Entonces, ¿por qué no triunfó esta tecnología en los años ochenta cuando disponía de todos los recursos para poder triunfar? Un abaratamiento del precio del combustible, unido a intereses oscuros en la automoción, provocó que se pospusiese la revolución eléctrica que estamos viviendo a día de hoy. ¿No te recuerdan estos motivos al extraño caso del General Motors EV1?

Sea como fuere, lo cierto es que del Jet Electrica tan solo llegaron a fabricarse un par de centenares de unidades, una de las cuales se encuentra a día de hoy, abandonada. Estamos ante una de las joyas de la historia de coches eléctricos y parece que nadie se hace cargo de ella.

Jet Electrica sustituyó los elementos innecesarios para la conducción eléctrica

El 007 se deshizo de todos los elementos del Dodge Omni destinados al desempeño de la motorización de combustión interna para centrarse en una reducción del peso. Al mismo tiempo, se acoplaría un motor eléctrico que disponía de la potencia gracias al conjunto de baterías acopladas en la parte trasera del mismo, situado el maletero.

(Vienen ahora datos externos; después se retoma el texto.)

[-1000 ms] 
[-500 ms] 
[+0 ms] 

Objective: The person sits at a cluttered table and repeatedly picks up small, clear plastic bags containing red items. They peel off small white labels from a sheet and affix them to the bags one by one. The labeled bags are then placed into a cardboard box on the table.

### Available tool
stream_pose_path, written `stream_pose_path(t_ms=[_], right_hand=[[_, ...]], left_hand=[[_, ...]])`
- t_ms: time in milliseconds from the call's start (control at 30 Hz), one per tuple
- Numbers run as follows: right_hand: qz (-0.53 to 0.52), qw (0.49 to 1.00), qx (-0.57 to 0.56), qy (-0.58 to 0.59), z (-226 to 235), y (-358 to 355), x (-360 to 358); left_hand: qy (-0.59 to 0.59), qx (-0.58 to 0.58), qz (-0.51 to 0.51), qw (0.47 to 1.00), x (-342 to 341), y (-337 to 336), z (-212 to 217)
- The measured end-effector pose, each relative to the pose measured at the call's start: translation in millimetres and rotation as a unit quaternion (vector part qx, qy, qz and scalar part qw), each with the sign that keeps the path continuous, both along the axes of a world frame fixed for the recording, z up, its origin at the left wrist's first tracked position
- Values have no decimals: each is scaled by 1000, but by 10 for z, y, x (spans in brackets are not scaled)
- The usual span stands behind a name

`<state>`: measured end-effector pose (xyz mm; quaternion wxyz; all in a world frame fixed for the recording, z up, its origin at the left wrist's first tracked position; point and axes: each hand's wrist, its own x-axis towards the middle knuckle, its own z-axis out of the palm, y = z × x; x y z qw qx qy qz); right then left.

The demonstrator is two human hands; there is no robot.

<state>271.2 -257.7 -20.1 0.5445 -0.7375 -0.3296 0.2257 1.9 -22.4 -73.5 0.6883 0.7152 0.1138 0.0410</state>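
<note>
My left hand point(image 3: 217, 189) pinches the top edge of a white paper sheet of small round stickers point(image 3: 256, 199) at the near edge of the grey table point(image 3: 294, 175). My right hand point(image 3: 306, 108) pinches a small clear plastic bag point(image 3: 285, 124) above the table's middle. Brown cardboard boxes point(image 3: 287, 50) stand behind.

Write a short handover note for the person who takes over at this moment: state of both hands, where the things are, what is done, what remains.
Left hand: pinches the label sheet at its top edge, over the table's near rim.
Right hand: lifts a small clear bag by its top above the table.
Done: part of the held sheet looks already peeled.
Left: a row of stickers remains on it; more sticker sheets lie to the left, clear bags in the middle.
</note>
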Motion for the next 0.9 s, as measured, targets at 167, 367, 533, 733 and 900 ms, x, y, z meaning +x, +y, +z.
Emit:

Disponía de una autonomía situada entre los 70 y 100 kilómetros con cada ciclo de carga, lo cual estaba en la media de lo que contaban el resto de preparaciones de la época. Podría parecer insuficiente en función a los estándares actuales, pero como también ocurre con las mecánicas tradicionales, esto significó un salto cualitativo.

Una unidad en Baltimore City expuesta a los actos vandálicos

A juzgar por las imágenes filtradas en la red, todo hace pensar que esta curiosa versión del clásico Dodge Omni no tiene propietario o, si lo tiene, este no se hace cargo de él. El estado de conservación, dejando a un lado sus casi 40 años de vida, muestra una imagen bastante deteriorada y deplorable.

Tan solo existen en torno a 200 unidades producidas del Jet Electreica 007. Jalopnik

De hecho, se puede observar como en la parte trasera terminó sus días en la carretera con una rueda de repuesto, dispuesta con la condición de rodar a una menor velocidad.

La ciudad de Baltimore es testigo de una pieza de museo en una de sus aceras

La ubicación exacta, según se reporta en el citado medio, en la que se encuentra esta rareza de la automoción es Baltimore City, una ciudad que apenas superas los 500.000 vecinos. No se sabe a ciencia cierta si está abandonado, pero según se puede apreciar en las imágenes difundidas, todo hace pensar que sí.

A tenor por lo descriptivas que son las fotografías, podemos imaginar que durante las próximas semanas podría seguir permaneciendo en una de las aceras de la ciudad, esperando que un enamorado de la conducción eléctrica decida rescatarlo de la situación para restaurar esta pieza de museo de la conducción alternativa.